17 November 2010

Cashing in and cashing out

 The free rider problem is in effect the same as is the open access problem. In both cases, each decision-maker ought to invest in a commonly held asset – in the free rider case it is, say, a park that would be non-excludable and non-rival; in the open access case it is, say, a thriving fish population that would be non-excludable and rival. The challenge is to create an institution that enables the possibility of respect for property not one's own. 
These (free-rider and open access) market failures occur because the definition of property extends only to the private. The critique of radical fundamentalist free markets is the critique of the curse of greed where the society countenances the arrogation to one's private property what by rights should flow traditionally. At the base of the argument for free markets is the implicit assumption that private property will foster craftsmanship. In fact, as we are seeing today, private property could just as easily foster the opposite of craftsmanship, the impulse to cash out. Indeed, the very intrusion of the free market and the restructuring of society to aggrandize private property is a form of cashing out where the tradita of quality and craft are cashed out by the purveyors of free market institutions and values. 
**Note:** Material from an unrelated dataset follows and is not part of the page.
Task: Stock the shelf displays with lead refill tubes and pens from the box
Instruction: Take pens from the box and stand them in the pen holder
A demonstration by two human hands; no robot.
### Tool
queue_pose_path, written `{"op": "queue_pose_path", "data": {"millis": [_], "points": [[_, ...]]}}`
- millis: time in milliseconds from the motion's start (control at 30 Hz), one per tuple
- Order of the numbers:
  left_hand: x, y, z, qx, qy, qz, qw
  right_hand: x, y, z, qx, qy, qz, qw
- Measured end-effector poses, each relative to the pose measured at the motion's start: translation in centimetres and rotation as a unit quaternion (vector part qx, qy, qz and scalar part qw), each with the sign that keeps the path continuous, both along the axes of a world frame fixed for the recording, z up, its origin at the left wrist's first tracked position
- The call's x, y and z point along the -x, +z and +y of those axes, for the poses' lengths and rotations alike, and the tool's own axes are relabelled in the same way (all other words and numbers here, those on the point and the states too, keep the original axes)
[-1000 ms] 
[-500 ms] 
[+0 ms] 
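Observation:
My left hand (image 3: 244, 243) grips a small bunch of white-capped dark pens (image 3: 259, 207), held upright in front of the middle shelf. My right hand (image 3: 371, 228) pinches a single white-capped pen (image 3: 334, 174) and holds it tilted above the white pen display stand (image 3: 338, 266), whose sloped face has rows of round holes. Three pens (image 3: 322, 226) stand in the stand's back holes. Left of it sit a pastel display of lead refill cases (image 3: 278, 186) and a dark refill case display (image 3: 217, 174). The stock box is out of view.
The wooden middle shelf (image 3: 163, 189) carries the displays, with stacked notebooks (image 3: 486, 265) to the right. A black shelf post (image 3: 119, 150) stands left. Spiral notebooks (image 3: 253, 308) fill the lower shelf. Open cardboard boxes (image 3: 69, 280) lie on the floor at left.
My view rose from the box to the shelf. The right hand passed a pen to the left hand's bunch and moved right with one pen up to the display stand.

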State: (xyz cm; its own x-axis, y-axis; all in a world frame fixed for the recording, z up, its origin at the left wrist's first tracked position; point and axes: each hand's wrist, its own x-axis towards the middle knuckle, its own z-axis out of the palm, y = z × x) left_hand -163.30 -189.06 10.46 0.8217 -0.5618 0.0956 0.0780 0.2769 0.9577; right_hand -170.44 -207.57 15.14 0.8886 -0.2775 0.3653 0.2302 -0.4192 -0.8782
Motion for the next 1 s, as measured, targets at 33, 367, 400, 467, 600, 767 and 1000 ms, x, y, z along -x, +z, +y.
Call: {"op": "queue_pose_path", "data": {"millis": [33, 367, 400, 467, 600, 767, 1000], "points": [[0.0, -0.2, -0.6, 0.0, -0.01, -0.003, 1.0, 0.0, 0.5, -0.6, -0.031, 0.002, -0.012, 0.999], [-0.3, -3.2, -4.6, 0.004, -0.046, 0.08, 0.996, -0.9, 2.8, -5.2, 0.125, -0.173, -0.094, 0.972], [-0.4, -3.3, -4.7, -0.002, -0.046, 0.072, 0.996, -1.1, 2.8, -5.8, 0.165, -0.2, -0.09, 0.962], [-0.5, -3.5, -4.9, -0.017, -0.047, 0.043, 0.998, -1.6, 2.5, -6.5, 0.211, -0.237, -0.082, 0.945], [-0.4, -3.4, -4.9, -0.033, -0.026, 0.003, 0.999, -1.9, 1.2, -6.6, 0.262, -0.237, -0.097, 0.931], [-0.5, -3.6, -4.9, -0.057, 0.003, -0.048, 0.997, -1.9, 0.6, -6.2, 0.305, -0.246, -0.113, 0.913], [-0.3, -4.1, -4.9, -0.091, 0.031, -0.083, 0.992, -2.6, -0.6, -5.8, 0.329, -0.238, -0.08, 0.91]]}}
This impulse to cash out is a version of Gresham's Law where bad values drive out good values. Gresham's Law explains the action of private property and the free market driving out the high quality tradita of gift exchange. Cashing in and cashing out are two sides of the same coin, so to speak. In the one case, where the possibilities of growth and development are abundant, it makes for widespread investment in the future that results in a radical transformation of society and the unleashing of much pent-up creative energy in the population. In the other case, where the opportunities for growth and development are scarce, it makes for financial finagling that results in a radical re-structuring of society and the wastage of much built-up creative energy in the population. 
Private property works relatively well when the context is moderate general scarcity where each person must fend for himself but it's not a crisis. That is particularly true when there is not much in the way of social safety nets. Common wealth undermines the system of private property because it encourages free riding while it does not promote craftsmanship, because the market has already eliminated the traditional institutions of gift exchange.